━━ Study material ━━
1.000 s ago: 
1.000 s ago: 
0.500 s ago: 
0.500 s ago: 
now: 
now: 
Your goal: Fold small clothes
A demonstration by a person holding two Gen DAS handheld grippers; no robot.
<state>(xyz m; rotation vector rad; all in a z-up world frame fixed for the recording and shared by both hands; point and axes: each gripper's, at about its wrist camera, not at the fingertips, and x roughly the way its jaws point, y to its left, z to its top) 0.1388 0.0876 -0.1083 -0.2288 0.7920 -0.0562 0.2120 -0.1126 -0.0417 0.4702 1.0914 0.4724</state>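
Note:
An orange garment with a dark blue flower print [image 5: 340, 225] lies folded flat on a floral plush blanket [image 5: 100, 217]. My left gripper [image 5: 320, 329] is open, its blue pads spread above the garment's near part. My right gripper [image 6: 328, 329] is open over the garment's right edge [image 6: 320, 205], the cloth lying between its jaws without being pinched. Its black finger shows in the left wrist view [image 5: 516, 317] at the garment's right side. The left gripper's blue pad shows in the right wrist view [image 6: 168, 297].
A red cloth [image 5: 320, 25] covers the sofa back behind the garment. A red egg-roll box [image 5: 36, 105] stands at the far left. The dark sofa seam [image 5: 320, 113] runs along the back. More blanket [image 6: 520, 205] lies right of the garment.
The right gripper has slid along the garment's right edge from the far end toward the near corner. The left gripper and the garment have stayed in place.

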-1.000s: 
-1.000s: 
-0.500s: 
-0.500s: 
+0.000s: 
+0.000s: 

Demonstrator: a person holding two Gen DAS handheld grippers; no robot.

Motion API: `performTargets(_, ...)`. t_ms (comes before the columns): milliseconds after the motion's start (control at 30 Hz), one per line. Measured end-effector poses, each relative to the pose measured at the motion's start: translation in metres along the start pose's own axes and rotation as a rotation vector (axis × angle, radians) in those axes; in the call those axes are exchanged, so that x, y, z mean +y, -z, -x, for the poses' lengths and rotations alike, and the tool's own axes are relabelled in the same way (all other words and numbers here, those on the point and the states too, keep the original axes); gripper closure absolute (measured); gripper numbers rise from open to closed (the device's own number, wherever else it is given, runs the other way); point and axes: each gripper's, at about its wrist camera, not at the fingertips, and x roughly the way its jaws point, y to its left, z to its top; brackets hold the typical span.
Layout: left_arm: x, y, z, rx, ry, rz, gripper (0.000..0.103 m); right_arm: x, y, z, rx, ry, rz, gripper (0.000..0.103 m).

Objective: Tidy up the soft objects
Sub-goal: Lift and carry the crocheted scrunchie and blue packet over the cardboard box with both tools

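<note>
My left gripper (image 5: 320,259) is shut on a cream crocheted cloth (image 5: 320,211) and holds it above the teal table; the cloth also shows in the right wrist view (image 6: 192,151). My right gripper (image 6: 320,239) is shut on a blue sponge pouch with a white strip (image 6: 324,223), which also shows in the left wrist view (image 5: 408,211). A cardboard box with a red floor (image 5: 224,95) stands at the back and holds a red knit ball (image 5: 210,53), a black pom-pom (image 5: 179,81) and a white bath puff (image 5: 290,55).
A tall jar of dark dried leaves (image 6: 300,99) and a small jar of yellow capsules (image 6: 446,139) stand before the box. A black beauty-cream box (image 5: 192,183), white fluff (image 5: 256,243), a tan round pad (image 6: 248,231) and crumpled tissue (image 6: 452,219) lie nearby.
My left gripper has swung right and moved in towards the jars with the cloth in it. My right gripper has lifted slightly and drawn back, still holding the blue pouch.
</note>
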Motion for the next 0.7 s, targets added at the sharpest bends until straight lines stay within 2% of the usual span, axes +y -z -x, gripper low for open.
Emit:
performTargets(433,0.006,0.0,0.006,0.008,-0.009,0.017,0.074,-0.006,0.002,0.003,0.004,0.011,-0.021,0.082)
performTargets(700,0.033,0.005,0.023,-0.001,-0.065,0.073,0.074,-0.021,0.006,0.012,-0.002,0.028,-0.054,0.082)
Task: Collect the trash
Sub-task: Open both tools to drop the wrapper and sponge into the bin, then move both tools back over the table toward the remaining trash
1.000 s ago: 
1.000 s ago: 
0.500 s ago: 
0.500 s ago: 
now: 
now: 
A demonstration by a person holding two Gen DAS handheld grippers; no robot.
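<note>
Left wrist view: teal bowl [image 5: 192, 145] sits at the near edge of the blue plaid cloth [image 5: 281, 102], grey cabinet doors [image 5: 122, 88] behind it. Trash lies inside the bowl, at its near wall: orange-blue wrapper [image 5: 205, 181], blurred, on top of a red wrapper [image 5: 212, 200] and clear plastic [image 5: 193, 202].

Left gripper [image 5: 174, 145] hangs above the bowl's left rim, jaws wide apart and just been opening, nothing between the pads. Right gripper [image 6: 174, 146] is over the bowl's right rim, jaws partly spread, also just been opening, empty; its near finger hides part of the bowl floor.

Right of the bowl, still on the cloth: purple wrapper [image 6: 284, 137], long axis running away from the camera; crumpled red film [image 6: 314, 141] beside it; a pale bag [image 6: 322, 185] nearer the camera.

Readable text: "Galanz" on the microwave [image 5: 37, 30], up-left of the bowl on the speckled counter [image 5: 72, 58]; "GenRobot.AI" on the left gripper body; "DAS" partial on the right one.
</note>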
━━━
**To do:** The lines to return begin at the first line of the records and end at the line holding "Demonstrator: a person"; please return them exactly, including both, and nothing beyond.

**Solution:**
1.000 s ago: 
1.000 s ago: 
0.500 s ago: 
0.500 s ago: 
now: 
now: 
Your goal: Fold small clothes
A demonstration by a person holding two Gen DAS handheld grippers; no robot.
<state>(xyz m; rotation vector rad; all in a z-up world frame fixed for the recording and shared by both hands; point and axes: each gripper's, at about its wrist camera, not at the fingertips, and x roughly the way its jaws point, y to its left, z to its top) 0.1388 0.0876 -0.1083 -0.2288 0.7920 -0.0562 0.2120 -0.1126 -0.0417 0.4702 1.0914 0.4724</state>
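Note:
An orange garment with a dark blue flower print [image 5: 340, 225] lies folded flat on a floral plush blanket [image 5: 100, 217]. My left gripper [image 5: 320, 329] is open, its blue pads spread above the garment's near part. My right gripper [image 6: 328, 329] is open over the garment's right edge [image 6: 320, 205], the cloth lying between its jaws without being pinched. Its black finger shows in the left wrist view [image 5: 516, 317] at the garment's right side. The left gripper's blue pad shows in the right wrist view [image 6: 168, 297].
A red cloth [image 5: 320, 25] covers the sofa back behind the garment. A red egg-roll box [image 5: 36, 105] stands at the far left. The dark sofa seam [image 5: 320, 113] runs along the back. More blanket [image 6: 520, 205] lies right of the garment.
The right gripper has slid along the garment's right edge from the far end toward the near corner. The left gripper and the garment have stayed in place.
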
-1.000s: 
-1.000s: 
-0.500s: 
-0.500s: 
+0.000s: 
+0.000s: 

Demonstrator: a person holding two Gen DAS handheld grippers; no robot.

There is no more to the answer.